Hours later she lay awake in the king sized bed and toured the horrible images of the Glumpies in her mind's eye. It was after midnight when she got up, dressed, left the still house, and drove one of the tiny cars out along the same path where the fence opened automatically at her approach by some electronic agreement. At the crest of the hill where the path ended, she got out and walked a short way down and sat in the cool, damp grass. The dark night was stippled with stars, and the soft, yellowish glow of the Glumpies spread out along the pasture. Silently clipping at the grass they didn't need to live, producing oxygen and growing and multiplying without any tending.

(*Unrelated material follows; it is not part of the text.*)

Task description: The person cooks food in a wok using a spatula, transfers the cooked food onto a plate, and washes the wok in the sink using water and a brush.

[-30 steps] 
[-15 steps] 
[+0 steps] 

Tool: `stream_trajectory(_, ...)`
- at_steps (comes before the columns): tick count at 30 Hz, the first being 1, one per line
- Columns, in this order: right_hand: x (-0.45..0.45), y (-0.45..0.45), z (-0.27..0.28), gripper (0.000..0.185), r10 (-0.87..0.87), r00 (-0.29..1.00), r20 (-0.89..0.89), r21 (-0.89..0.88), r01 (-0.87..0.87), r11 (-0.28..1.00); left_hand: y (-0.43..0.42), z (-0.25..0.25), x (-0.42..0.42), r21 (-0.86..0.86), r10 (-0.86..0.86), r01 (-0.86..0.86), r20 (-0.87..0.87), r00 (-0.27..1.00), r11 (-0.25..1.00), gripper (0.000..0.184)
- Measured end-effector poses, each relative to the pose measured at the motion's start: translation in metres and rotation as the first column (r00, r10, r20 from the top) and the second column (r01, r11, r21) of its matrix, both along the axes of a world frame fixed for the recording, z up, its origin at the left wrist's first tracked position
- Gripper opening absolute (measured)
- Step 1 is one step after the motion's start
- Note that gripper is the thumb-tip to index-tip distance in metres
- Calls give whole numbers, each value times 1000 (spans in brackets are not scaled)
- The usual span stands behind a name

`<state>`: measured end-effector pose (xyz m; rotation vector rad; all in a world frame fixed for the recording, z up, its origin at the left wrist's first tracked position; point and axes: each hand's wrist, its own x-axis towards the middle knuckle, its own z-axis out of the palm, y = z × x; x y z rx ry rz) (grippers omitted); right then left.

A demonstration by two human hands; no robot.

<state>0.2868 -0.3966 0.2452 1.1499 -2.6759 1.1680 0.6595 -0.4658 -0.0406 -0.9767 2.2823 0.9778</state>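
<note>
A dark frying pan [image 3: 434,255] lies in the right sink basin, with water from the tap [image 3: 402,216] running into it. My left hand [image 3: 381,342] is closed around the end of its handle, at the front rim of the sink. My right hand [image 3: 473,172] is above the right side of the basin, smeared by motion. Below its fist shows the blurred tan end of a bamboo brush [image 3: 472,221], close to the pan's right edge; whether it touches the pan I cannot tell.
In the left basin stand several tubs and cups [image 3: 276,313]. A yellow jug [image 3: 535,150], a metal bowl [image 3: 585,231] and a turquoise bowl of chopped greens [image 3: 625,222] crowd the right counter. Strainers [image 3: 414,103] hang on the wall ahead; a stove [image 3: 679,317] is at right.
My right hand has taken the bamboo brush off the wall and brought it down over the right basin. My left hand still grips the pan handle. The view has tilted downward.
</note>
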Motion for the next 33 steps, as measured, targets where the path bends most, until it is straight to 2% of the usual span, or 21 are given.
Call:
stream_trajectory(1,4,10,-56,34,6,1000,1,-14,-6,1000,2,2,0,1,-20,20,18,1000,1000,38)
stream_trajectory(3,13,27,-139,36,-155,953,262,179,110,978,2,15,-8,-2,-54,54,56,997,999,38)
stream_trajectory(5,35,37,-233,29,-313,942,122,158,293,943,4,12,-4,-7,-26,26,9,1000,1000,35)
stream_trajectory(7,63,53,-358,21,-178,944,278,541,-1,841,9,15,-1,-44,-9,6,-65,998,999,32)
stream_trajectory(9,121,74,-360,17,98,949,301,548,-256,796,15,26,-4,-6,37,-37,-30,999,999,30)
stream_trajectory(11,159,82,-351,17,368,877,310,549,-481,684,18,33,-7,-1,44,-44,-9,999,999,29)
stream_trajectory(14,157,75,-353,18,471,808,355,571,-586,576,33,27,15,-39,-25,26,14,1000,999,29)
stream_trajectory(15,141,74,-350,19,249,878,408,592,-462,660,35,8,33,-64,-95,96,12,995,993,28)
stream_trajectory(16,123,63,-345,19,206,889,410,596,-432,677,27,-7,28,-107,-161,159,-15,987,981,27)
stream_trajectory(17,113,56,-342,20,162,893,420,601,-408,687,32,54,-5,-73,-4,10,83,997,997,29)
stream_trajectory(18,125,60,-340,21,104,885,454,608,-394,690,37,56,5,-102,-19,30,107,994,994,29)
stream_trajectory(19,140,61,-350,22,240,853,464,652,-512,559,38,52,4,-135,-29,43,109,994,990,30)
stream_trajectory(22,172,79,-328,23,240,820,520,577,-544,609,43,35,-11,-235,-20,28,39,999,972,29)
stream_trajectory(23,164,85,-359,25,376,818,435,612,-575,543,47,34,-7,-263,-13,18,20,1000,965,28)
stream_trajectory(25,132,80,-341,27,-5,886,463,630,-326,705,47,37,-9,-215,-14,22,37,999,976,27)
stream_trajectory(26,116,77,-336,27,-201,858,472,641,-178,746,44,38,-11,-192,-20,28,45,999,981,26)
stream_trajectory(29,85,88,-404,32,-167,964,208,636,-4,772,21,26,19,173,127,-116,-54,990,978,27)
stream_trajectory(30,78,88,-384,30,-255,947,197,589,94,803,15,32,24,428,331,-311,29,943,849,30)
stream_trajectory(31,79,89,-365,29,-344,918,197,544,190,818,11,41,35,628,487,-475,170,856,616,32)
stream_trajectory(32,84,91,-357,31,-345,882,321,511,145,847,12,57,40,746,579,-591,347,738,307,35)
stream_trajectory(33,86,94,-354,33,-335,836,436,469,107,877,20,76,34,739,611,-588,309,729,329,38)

She sat for how long she didn't know, weighing what had happened that afternoon, balancing what she had been told by the rancher against what she had seen. She thought of places on the map devastated by drought where nothing would grow and pictured the starving hoards of central Africa and desolate desert tribes and was amazed at her own arrogance of denying anyone sustenance because she was squeamish over the ethical boundary the rancher and his scientists may have crossed.

"They're kind of nice to look at in the night, aren't they?"

"Jeff, I'm sorry. I mean, I can't..."

"I'm sorry, Terry, it's a lot to take in one shot. I should have been a little more sensitive. I was trying to shock you, and unfortunately it worked."

"I couldn't sleep thinking about them. I had to come out here."

The rancher wrapped a chenille blanket already warm from his own body around her shoulders, sat in the grass next to her and handed her a foil wrapped sandwich. A rich barbeque aroma rose from its metallic folds. "Maybe you were just hungry. No one should go to bed hungry."

"You're going to help the whole world with these Glumpies, aren't you?"

"I hope we're going to help the whole world with them. Go ahead, eat."

She bit into the sandwich. It was spicy and rich, and the brioche roll was sopping with tangy sauce. She chewed the filling, forcing down an initial wave of revulsion from the density and grain of the meat. They are not animals, she thought as she swallowed.

Jeff watched her, her face messy with barbeque sauce, like blood smeared across a smile that crept up as she ate. He finally took the chance to do what he had wanted all day and leaned in to kiss her while she giggled, still chewing.